Baja las escaleras y sale a la calle. Como está empezando a llover, se toma el primer taxi que pasa.

El taxista está escuchando una canción que hace siglos ella no oía. Una de sus canciones preferidas cuando tenía quince años. Ya entonces era una canción vieja, pero le encantaba.

–¿Te molesta si subo el volumen? –le pregunta el taxista, justo cuando ella le está por pedir que lo haga.Dice que no con la cabeza. Llueve cada vez más fuerte.

Por la ventana ve cómo todos los que están en la calle corren para no empaparse. El aire, por lo menos, ya no está tan pesado.

Están frente a la puerta de su edificio. Abre su billetera para pagar y con horror descubre que no le alcanza. Claro, había salido con cincuenta, no con cien. Le dice al taxista que la espere, que sube a buscar y…

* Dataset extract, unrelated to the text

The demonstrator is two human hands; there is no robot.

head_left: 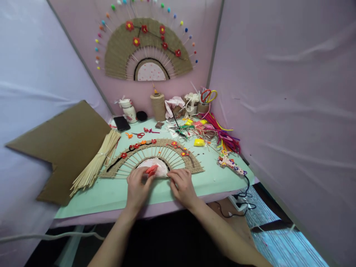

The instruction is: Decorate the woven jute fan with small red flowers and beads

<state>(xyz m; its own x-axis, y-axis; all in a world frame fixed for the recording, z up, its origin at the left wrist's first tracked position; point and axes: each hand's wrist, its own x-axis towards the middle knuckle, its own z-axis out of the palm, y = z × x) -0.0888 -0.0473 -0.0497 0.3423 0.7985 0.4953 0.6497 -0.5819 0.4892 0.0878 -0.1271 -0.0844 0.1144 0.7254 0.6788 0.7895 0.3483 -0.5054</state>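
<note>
On the table lies a half-round woven fan (164, 142) with thin stick ribs and red and orange flowers along dark branches. Its white half-circle centre (144, 163) has a black cord edge. My left hand (137, 187) pinches a coral-pink lump (151, 170) that looks like soft modelling clay, held over the white centre. At the centre's lower right corner, my right hand (182, 186) has its fingertips together against the fan. Whatever is between those fingertips is too small to tell.
Left lie a bundle of sticks (96, 163) and brown cardboard (63, 148). A floral glue gun (231, 164) with a cord rests at right. Behind are red scissors (139, 135), pliers (180, 130), a twine spool (158, 107) and pipe cleaners (226, 139). A larger fan (150, 37) hangs above.
</note>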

–Está bien, flaca –le dice él sonriendo–, terminé por hoy y me queda camino a casa.

Ella insiste.

–Está todo bien –dice él.

–Gracias –le dice ella y se baja.

Ya en su departamento, al prender la luz del living, ve que dejó abierta la puerta del balcón y el agua está entrando. Con calma, se saca los zapatos mojados y se acerca para cerrarla. Pero cuando está por hacerlo, ve el vaso que dejó en la otra punta. Sale al balcón y camina sin apuro, a pesar de la lluvia que la moja. Se escucha música. Algún vecino debe estar teniendo una fiesta. Es salsa. Siempre le gustó la salsa. Avanza haciendo unos tímidos pasos de baile. Alguna vez le dijeron que es buena bailarina. Se agacha para tomar el vaso y se levanta moviendo las caderas, siguiendo el ritmo de la música. Le gusta sentir el chapoteo de sus pies desnudos sobre las baldosas aún tibias y la lluvia cayéndole por el cuerpo, casi acompañando sus movimientos, vaciándola, limpiándola. Y se queda ahí, bajo la lluvia, con el vaso en la mano y girando sobre sí, como si bailar fuera lo único importante en el mundo.